--- TASK BRIEF ---
A single number is wanted: how many lines of the data include the string "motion".

--- INFORMATION PROVIDED ---

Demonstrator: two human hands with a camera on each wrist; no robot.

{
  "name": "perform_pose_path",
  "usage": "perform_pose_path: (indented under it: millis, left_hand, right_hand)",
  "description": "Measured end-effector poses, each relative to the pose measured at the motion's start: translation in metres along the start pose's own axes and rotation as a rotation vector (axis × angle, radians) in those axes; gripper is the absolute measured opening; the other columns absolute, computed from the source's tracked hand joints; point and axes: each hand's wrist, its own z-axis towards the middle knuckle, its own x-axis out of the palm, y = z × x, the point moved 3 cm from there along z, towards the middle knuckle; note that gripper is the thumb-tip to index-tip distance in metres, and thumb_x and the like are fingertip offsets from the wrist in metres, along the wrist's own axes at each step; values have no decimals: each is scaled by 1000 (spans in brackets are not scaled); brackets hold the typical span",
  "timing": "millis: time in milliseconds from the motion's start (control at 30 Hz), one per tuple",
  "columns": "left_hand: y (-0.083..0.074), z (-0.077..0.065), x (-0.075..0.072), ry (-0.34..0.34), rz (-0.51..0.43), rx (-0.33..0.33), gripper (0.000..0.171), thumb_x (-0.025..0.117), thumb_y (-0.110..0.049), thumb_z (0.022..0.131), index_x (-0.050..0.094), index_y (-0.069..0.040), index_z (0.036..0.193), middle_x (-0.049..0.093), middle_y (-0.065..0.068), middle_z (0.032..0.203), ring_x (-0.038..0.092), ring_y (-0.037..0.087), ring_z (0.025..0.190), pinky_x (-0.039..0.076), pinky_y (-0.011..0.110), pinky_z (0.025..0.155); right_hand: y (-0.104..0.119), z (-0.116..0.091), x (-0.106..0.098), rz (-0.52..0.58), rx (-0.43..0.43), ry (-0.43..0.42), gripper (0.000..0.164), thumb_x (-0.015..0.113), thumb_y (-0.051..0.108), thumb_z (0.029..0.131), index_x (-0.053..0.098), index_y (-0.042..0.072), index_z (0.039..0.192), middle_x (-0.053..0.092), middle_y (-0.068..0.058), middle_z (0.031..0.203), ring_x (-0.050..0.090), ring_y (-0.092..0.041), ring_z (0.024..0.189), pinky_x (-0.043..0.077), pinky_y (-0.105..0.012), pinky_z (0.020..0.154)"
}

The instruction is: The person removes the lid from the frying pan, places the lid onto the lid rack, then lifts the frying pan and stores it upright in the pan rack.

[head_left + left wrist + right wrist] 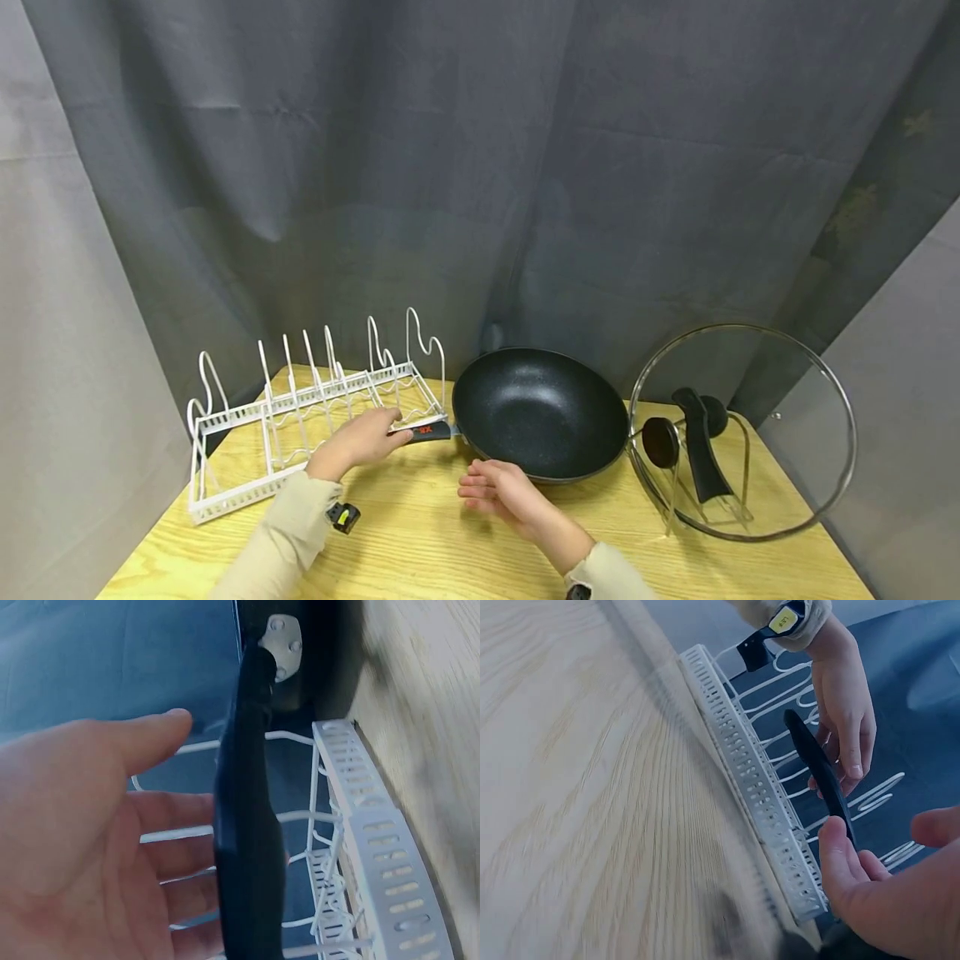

--- RESULT FOR THIS EXERCISE ---
2